Controls whether Tensor method (`t.foo()`) or namespace Function (`at::foo()`) is
generated as a result of this declaration.  If the declaration is a method,
you must have an argument `Tensor self` at some position in the method;
in the method variant this argument will be elided from the argument
list.  For example, given the declaration `where(BoolTensor cond, Tensor self, Tensor other)`,
this generates the function `at::where(cond, self, other)` and the method
`self.where(cond, other)`.

By default, ATen generates only the function variant for a native function.
When should you also generate a method variant? Tensor operations as methods
are appropriate for "core" Tensor operations (e.g., add, sub, etc.), but not for
more complicated neural network layers (e.g., `conv2d`) and internal functions
designed specifically for binding (e.g., `cudnn_convolution`).

As we progress along our schema unification of the `func` schema with the JIT
signature schema, we must introduce features that allow us to increase compliance.
One of these features are Tensor annotations. As of now we use naming conventions
to indicate whether an argument of a function is going to be mutated and returned.

### `annotations`

There are two typical situations in which we mutate the memory of an argument in the Python
frontend:
a) For an inplace operations such as `self.abs_()`
b) for a function with an output keyword argument such as `torch.abs(input, out=None)`.

In order to provide implementations for these Python functions the legacy schema
requires C++ implementations for three situations `abs(Tensor self)  -> Tensor`,
`abs_(Tensor self) -> Tensor` and `abs_out(Tensor out, Tensor self) -> Tensor`.

Now, as we move towards the unification, we start to use a different syntax to represent
this by using annotations.
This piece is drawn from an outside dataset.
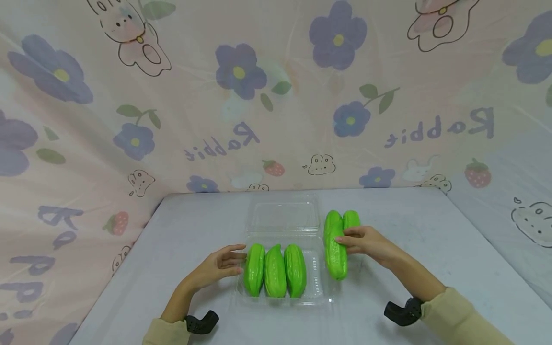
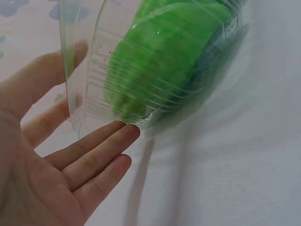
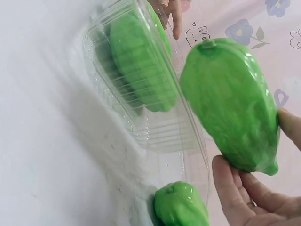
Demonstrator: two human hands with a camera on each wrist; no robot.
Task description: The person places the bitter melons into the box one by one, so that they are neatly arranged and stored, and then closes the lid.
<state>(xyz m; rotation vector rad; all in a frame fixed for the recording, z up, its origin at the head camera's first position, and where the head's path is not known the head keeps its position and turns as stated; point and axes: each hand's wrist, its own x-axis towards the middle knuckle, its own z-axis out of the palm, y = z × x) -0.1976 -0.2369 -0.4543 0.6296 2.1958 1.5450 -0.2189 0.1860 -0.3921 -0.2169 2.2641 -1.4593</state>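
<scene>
My right hand [image 1: 366, 243] pinches a long, glossy green gourd [image 3: 230, 103] between thumb and fingers. It is raised beside the right wall of a clear plastic clamshell box [image 1: 316, 275]. Three similar green gourds [image 1: 275, 270] lie side by side in the box's base, toward its left. Another loose gourd [image 1: 351, 218] lies on the table behind the held one, partly hidden by it and by my right hand. At the box's left wall is my left hand [image 1: 220, 266], fingers extended and relaxed. In the left wrist view, its fingertips [image 2: 134, 132] are right at the ribbed wall.
The box's clear lid [image 1: 282, 215] is folded back flat on the white table [image 1: 414, 239]. A patterned cloth [image 1: 293, 96] with flowers and rabbits hangs behind and along the sides. Black wrist mounts [image 1: 403, 311] sit at both wrists.
</scene>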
In the end we still translate to the legacy schema for the downstream
consumers such as the C++ code generation, but this will soon change.

If two Tensors carry the same annotation, they both *may* represent the same memory.
A write annotation, as indicated by an exclamation mark, indicates that they both *may*
also be written to.

Let's revisit the previous native function declarations and see the conventions of adding annotations.
  - `abs(Tensor self) -> Tensor` stays the same as it will always allocate new memory.
  - `abs_(Tensor(a!) self) -> Tensor(a!)`
    `self` may be written to and returned. Further, the annotation indicates that the return value
    may alias the input. This indicates an inplace function and by convention ends in a single '\_'.
  - `abs(Tensor self, *, Tensor(a!) out) -> Tensor(a!)`
    In the Python frontend `out` can be passed as a keyword argument and may be written to.
    In this case it indicates the schema for a function that must accept `out` as this does not
    provide a default argument. The idea behind representing this as a optional argument is to
    document the intended usage. This maps to the legacy `abs_out(Tensor out, Tensor self) -> Tensor`.
    As with the legacy `_out` function you must call the argument `Tensor out` or `Tensor out0`,
    `Tensor out1` in the context of multiple arguments.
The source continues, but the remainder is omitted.